Sí, una estafa todo, volvió a pensar. La vida no era así, no era lo que le habían hablado, o al menos no era lo que él se había hablado a sí mismo que sería. ¿Cómo que la que se iba primero era ella? ¿Cómo que vivir ahora sin verle, sin escucharle, sin que la pava comience a silbar mientras él se terminaba de cepillar los diente? ¿Cómo que dormir sin su mano en el pecho y la mejilla blanda y tibia en su hombro? ¿Cómo que regar las plantas solo, sin que entre los crotos y el jazmín del cielo vuelen sus cancioncitas en vos baja?

La existencia, pensó, debería tener una oficina de reclamo, o algo así. Un lugar al que él pudiera ir y decirles que si la vida iba a ser esto, si la vida iba a ser sin ella, él se bajaba, la devolvía, se la dejaba en el mostrador para que se la metieran bien metida en el fondo del culo.

La Cachi agarró la tasa vacía y se fue. Escuchó que la enjuagaba en la bacha. Entonces, miró la ventana y vio que detrás del vidrio bailaba una cala que ella había acariciado y olido apena tres días antes. Extendió lentamente la mano hacia la izquierda. Los dedos caminaban sobre el paño, lentos por el miedo a la confirmación, y siguieron avanzando así, cada ves más frenado por la desazón de la verdad, en busca de una mano sin la cual él sabía que todo el universo se quedaba manco.
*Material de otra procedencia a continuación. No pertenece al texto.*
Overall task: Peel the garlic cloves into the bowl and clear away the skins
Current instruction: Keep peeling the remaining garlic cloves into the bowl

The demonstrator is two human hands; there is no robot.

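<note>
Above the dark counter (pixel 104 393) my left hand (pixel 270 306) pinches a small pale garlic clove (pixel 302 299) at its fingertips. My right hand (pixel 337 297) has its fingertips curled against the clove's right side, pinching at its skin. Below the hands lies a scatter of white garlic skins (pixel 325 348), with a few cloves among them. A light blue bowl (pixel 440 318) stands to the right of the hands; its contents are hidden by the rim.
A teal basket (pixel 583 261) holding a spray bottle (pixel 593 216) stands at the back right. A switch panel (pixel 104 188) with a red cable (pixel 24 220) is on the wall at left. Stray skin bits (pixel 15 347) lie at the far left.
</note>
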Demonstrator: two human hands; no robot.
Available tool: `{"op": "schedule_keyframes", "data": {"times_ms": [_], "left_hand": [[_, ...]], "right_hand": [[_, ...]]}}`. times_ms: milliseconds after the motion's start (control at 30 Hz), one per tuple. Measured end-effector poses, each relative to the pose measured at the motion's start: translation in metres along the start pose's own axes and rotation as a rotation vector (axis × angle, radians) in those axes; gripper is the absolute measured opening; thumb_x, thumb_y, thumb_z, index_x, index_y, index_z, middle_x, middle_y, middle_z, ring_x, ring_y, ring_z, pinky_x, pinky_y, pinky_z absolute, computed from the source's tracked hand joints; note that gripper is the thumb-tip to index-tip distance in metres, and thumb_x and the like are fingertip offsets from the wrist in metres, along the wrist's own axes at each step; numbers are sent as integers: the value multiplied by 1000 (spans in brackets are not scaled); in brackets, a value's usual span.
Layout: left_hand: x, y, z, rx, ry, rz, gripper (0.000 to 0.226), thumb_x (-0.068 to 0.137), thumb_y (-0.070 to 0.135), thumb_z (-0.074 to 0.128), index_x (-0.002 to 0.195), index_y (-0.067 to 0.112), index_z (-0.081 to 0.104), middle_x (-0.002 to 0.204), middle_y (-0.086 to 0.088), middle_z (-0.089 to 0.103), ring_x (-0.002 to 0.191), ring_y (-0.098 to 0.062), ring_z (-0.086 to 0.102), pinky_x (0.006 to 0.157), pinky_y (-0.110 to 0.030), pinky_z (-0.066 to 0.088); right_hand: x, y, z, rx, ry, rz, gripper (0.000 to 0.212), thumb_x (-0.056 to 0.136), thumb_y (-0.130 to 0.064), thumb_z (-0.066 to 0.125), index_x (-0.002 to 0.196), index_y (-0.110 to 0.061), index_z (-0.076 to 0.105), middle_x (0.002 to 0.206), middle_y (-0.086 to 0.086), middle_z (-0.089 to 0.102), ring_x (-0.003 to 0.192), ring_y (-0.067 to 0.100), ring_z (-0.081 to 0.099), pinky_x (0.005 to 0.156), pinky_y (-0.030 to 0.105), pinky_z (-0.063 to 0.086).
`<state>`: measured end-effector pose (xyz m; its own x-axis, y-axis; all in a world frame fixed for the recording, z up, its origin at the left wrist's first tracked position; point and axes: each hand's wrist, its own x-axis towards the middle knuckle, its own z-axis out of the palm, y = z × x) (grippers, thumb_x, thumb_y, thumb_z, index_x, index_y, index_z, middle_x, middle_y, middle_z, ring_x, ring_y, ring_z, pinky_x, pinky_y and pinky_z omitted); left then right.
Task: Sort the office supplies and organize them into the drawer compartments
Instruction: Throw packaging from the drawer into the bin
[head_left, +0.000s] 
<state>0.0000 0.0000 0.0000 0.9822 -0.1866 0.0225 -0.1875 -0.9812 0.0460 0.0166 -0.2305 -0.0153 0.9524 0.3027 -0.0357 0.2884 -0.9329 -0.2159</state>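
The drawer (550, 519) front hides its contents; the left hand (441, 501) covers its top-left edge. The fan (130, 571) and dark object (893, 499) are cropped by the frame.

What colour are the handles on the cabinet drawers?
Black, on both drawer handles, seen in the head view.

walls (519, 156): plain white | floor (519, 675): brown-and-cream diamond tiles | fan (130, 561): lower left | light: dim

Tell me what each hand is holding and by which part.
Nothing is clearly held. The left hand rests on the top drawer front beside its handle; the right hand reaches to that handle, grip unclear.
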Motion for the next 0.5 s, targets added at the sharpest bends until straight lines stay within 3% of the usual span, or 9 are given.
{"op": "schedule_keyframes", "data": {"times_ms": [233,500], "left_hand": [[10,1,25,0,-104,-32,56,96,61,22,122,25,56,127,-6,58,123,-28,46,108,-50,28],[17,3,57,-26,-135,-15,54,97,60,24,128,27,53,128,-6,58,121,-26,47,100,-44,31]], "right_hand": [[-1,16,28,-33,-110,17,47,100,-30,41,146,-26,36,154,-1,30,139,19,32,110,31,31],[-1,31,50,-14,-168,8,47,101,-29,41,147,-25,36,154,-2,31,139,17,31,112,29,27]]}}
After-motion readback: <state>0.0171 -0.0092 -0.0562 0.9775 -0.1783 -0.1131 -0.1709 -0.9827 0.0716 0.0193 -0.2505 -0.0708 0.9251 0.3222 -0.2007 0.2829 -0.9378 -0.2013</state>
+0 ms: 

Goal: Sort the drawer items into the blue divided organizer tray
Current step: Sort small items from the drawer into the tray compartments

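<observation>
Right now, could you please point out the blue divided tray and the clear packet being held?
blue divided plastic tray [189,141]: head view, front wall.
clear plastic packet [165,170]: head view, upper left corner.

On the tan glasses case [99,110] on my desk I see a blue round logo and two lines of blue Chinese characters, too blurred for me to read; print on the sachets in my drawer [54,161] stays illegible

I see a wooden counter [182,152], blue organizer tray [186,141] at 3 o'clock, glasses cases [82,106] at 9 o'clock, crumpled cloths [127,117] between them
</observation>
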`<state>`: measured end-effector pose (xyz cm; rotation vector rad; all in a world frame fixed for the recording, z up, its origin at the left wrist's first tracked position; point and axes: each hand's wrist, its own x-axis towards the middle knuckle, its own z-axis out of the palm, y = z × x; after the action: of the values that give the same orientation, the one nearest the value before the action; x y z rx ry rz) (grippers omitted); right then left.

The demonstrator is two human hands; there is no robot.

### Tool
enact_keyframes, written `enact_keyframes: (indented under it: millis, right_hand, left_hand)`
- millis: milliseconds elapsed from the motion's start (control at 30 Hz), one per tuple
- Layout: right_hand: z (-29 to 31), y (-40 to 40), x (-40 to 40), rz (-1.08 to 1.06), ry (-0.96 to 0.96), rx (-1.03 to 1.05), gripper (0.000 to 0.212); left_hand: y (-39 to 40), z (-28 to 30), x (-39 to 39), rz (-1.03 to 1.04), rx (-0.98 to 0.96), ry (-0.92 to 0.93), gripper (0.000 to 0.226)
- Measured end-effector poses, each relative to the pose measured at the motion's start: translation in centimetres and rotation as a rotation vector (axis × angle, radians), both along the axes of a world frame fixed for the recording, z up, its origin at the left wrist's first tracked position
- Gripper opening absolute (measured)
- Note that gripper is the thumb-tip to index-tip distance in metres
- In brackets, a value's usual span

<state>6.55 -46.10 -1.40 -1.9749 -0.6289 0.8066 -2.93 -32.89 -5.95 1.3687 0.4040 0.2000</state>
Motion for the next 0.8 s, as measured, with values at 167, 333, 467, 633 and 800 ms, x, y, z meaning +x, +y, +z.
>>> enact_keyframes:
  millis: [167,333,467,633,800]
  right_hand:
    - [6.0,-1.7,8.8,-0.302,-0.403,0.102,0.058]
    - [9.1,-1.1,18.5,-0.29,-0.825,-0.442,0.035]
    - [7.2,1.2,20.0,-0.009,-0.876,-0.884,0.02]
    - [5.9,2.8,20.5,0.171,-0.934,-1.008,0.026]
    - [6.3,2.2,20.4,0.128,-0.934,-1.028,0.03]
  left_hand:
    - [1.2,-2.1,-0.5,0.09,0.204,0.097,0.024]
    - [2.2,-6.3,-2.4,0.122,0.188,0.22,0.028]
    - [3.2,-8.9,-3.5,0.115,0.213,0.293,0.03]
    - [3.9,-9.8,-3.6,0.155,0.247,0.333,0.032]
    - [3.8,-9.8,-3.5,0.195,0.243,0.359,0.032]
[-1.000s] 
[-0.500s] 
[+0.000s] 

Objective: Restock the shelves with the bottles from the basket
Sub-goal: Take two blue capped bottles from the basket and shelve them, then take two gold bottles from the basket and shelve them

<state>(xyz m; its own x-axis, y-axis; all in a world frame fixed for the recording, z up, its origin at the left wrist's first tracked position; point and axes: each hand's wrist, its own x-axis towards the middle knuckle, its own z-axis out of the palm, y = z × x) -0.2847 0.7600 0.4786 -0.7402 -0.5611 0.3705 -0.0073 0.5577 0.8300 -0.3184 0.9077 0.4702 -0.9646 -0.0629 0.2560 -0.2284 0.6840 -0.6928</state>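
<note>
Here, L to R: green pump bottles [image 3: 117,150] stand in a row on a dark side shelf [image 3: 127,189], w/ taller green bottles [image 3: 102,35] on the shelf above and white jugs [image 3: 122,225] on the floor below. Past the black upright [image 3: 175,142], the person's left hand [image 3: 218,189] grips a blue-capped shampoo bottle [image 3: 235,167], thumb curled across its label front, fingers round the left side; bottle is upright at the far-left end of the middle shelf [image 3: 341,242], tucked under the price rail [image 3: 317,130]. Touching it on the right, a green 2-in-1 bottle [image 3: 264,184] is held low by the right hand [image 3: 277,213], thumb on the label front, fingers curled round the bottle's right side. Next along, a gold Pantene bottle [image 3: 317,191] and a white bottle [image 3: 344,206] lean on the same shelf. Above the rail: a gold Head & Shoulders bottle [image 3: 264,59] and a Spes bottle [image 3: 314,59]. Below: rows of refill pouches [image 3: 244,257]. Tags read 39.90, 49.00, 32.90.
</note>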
Dejó el movimiento. Respiró hondo. Sintió su perfume. Se acordó que lo mismo le pasaba cuando ella le dijo "no sé, lo tengo que pensar" y lo tuvo ocho meses yendo y viniendo. Él hacía eso: se encerraba en algún lugar, solo y silencioso, apretaba los ojos y su fragancia llegaba puntualmente.
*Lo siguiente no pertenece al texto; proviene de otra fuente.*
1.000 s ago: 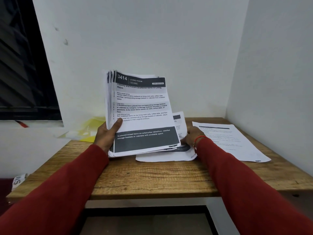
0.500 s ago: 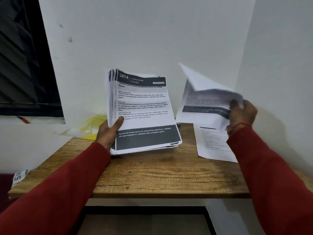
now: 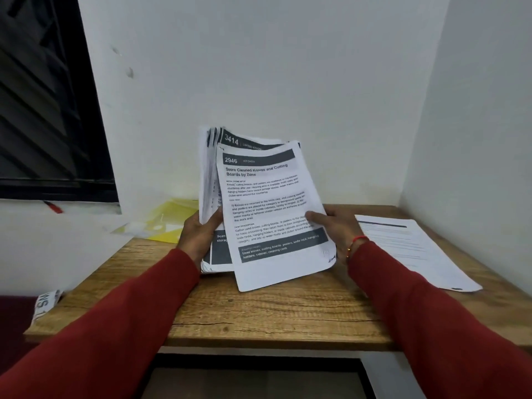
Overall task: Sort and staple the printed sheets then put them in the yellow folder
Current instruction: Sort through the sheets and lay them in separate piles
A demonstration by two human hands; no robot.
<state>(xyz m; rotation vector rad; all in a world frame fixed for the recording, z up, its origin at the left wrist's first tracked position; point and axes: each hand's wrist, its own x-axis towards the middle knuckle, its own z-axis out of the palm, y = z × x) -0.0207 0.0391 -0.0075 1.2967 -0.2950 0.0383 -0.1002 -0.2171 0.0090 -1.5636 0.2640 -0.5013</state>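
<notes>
1. Head view: a wooden table [image 3: 273, 318] sits in a corner, with a white wall along its back edge and another white wall along its right edge.
2. The front edge is open. The front half of the table is bare wood, from the left corner to the right corner.
3. The left hand [image 3: 198, 234] holds a thick stack of printed sheets [image 3: 214, 174] near the middle of the back edge. The thumb lies on the front of the stack and the fingers curl behind it.
4. The stack stands almost upright. Its long side runs up and down, and its bottom edge is just above or on the wood; I cannot tell which.
5. The right hand [image 3: 335, 226] pinches a front sheet [image 3: 273, 214] marked 2946, thumb on top at its right edge.
6. This front sheet lies over the stack and tilts a little. Its top points up toward the back wall and its bottom corner hangs down toward the front edge.
7. A flat pile of sheets [image 3: 411, 249] lies by the right edge, its long side running from back to front.
8. The yellow folder [image 3: 169, 223] lies at the back left corner, partly off the table and partly hidden by the stack.
9. A dark window [image 3: 49, 110] is on the left.
</notes>
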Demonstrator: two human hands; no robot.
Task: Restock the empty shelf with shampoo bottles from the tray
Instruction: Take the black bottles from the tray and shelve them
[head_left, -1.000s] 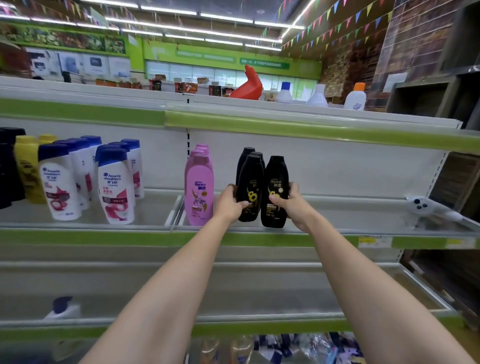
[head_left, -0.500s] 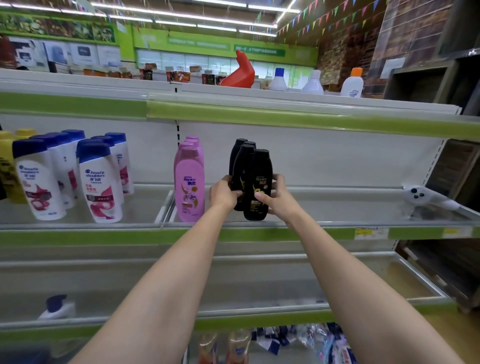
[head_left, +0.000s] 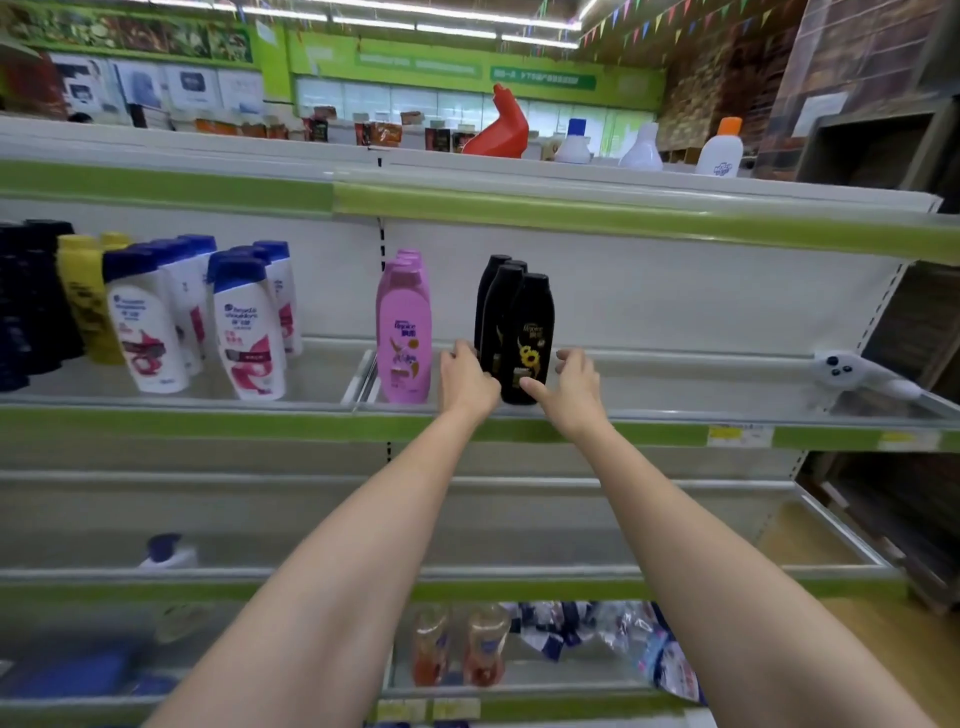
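Where three black bottles (head_left: 527, 338) were lined upright on the shelf (head_left: 675, 415), left hand (head_left: 465, 376) and right hand (head_left: 569, 384) were held alongside, fingers loosely spread, gripping nothing.

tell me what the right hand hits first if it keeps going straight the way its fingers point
Likely the front black bottle: the right hand points up-left at its right side. Depth is unclear, so it might slip past toward the shelf's back wall.

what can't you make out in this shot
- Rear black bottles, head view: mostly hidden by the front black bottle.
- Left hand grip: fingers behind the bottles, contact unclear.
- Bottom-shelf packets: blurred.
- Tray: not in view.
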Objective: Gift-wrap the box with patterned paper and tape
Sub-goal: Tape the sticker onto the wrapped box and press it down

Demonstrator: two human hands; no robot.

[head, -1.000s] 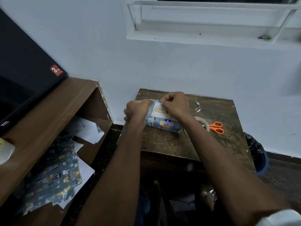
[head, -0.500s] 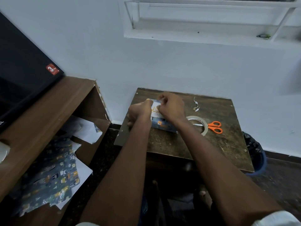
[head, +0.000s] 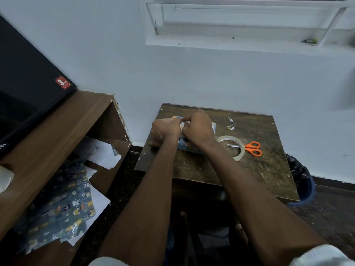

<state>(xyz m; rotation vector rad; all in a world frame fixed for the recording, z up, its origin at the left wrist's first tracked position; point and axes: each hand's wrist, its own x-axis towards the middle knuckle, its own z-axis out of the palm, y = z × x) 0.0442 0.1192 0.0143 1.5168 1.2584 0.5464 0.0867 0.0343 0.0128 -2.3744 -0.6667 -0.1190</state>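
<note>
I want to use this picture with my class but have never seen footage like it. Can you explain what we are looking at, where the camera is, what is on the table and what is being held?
No machine here: a person wears a camera on the head, so it looks down along both forearms. The left hand and right hand meet over a box wrapped in patterned paper, on a small wooden table. Both hands have curled fingers on its top; what exactly they pinch is hidden. Right of the box lie a tape roll, orange scissors and a paper scrap. Spare wrapping paper lies on the shelf at left.
</note>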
La Cachi volvió, y de nuevo quedó a sus pies. "Andate hija, estoy bien". Le acarició la cara, le pasó el dedo índice sobre las cejas, como si las dibujara. Las mismas de ella. "Estoy cansado, voy a dormir, no te preocupes". La Cachi insistió. Él la convenció.

Cuando la puerta se cerró y oyó el auto marchándose, se puso de pie, caminó hasta el patio, llegó a la cala, inclinó la espalda fatigada, y hundió la nariz entre los pétalos. 

Él jura que ahí estaban los suspiros que ella le había dejado.